Flavors of Moonshine: Tiny Specialized ASR Models for Edge Devices
Evan King, Adam Sabra, Manjunath Kudlur, James Wang, Pete Warden
2025-09-03
Summary
This paper introduces 'Moonshine,' a collection of very small speech recognition programs designed for languages that don't get much attention in typical speech recognition development.
What's the problem?
Usually, people think the best way to build speech recognition for less common languages is to create one big program that handles many languages at once, hoping that similarities between languages will help. However, this approach doesn't work well when you're trying to make *really* small programs, because those small programs need to focus on the specifics of a single language to be accurate.
What's the solution?
The researchers created separate, tiny speech recognition models for each language (Arabic, Chinese, Japanese, Korean, Ukrainian, and Vietnamese). These models are only 27 million parameters in size. They trained these models using a smart combination of real human recordings, computer-generated speech, and speech that was automatically labeled. This careful training process allowed the small models to perform surprisingly well.
Why it matters?
These 'Moonshine' models are a big step forward because they're small enough to run directly on devices like phones or computers *without* needing an internet connection. They are more accurate than much larger existing models, and they make accurate speech recognition possible for languages that previously had limited support, opening up access to voice technology for more people.
Abstract
We present the Flavors of Moonshine, a suite of tiny automatic speech recognition (ASR) models specialized for a range of underrepresented languages.
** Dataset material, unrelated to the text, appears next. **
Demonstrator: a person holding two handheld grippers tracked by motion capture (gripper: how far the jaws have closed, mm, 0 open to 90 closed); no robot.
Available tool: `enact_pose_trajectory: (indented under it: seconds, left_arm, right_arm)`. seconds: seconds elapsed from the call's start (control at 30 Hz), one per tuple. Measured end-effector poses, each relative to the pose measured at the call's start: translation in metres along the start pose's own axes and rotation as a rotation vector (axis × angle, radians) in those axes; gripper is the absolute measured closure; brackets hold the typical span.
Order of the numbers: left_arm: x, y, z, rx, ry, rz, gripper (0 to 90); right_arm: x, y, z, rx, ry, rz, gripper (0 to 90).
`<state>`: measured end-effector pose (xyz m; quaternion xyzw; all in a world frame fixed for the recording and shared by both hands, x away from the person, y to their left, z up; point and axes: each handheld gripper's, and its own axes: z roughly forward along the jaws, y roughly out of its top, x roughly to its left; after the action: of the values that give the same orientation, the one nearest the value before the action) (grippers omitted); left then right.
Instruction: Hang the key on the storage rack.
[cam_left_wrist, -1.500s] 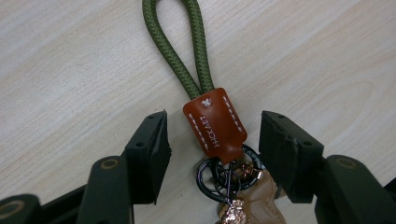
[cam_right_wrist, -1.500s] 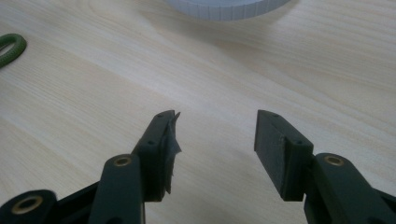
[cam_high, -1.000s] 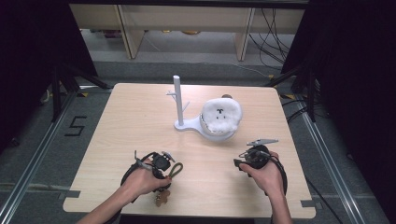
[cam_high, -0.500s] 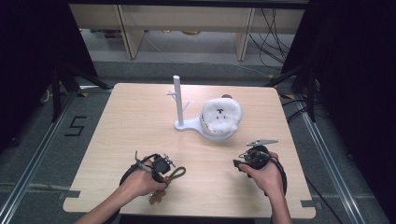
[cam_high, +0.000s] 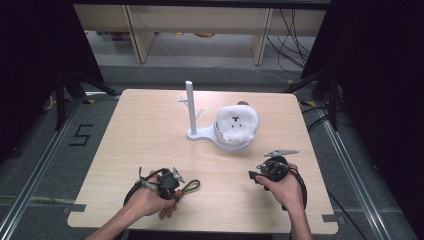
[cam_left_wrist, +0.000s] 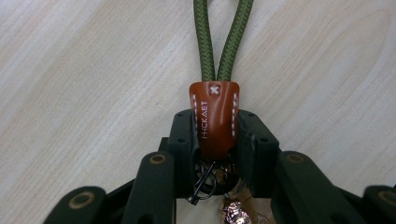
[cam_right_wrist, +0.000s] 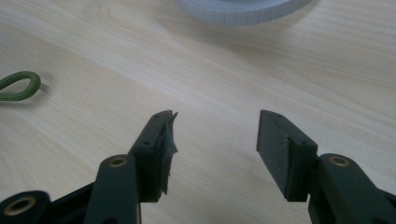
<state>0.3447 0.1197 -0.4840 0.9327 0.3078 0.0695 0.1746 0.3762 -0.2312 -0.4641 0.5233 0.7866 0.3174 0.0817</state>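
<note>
A keychain lies near the table's front left: a green cord loop (cam_left_wrist: 223, 42) (cam_high: 192, 186) joined to a brown leather tab (cam_left_wrist: 214, 116), with metal rings behind it. My left gripper (cam_left_wrist: 215, 135) (cam_high: 172, 184) has just been closing its jaws, and the pads now press both sides of the leather tab. My right gripper (cam_right_wrist: 215, 135) (cam_high: 256, 176) rests low over the wood at the front right, open, with nothing between its fingers. From the right gripper view the cord's end (cam_right_wrist: 18, 86) shows far to the left.
A white stand (cam_high: 191, 107) with a post and short pegs rises at mid table, its round base (cam_right_wrist: 243, 9) just ahead of my right gripper. A white fluffy plush (cam_high: 236, 125) sits on that base. Dark floor and rails surround the table.
My left hand has shifted slightly over the keychain. The right hand has not moved.
</note>
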Motion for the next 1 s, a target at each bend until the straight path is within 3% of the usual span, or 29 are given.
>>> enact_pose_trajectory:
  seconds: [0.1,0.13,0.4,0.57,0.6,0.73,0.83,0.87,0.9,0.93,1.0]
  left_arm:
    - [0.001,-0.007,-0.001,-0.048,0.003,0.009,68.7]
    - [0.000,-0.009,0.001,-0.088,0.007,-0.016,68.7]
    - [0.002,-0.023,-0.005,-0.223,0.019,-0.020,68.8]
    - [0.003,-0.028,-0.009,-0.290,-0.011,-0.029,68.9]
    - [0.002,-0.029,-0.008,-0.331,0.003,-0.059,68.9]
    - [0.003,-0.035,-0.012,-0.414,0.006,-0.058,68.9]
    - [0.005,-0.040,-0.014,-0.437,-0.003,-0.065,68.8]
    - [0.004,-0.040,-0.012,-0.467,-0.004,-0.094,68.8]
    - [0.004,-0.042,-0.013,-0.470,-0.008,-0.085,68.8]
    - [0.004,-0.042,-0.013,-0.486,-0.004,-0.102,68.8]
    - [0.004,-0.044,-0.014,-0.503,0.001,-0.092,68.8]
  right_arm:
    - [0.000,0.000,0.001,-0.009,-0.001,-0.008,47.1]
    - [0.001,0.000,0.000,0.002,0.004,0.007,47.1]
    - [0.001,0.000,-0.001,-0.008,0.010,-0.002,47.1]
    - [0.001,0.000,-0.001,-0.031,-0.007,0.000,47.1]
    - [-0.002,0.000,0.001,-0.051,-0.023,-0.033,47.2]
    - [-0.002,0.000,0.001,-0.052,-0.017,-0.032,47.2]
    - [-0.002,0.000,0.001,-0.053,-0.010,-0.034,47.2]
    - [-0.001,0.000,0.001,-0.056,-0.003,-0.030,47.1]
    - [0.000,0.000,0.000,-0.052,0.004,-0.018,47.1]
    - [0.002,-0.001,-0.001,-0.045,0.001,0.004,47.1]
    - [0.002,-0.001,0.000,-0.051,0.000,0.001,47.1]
Prevailing wisdom suggests that multilingual ASR models outperform monolingual counterparts by exploiting cross-lingual phonetic similarities. We challenge this assumption, showing that for sufficiently small models (27M parameters), training monolingual systems on a carefully balanced mix of high-quality human-labeled, pseudo-labeled, and synthetic data yields substantially superior performance. On average, our models achieve error rates 48% lower than the comparably sized Whisper Tiny model, outperform the 9x larger Whisper Small model, and in most cases match or outperform the 28x larger Whisper Medium model. These results advance the state of the art for models of this size, enabling accurate on-device ASR for languages that previously had limited support. We release Arabic, Chinese, Japanese, Korean, Ukrainian, and Vietnamese Moonshine models under a permissive open-source license.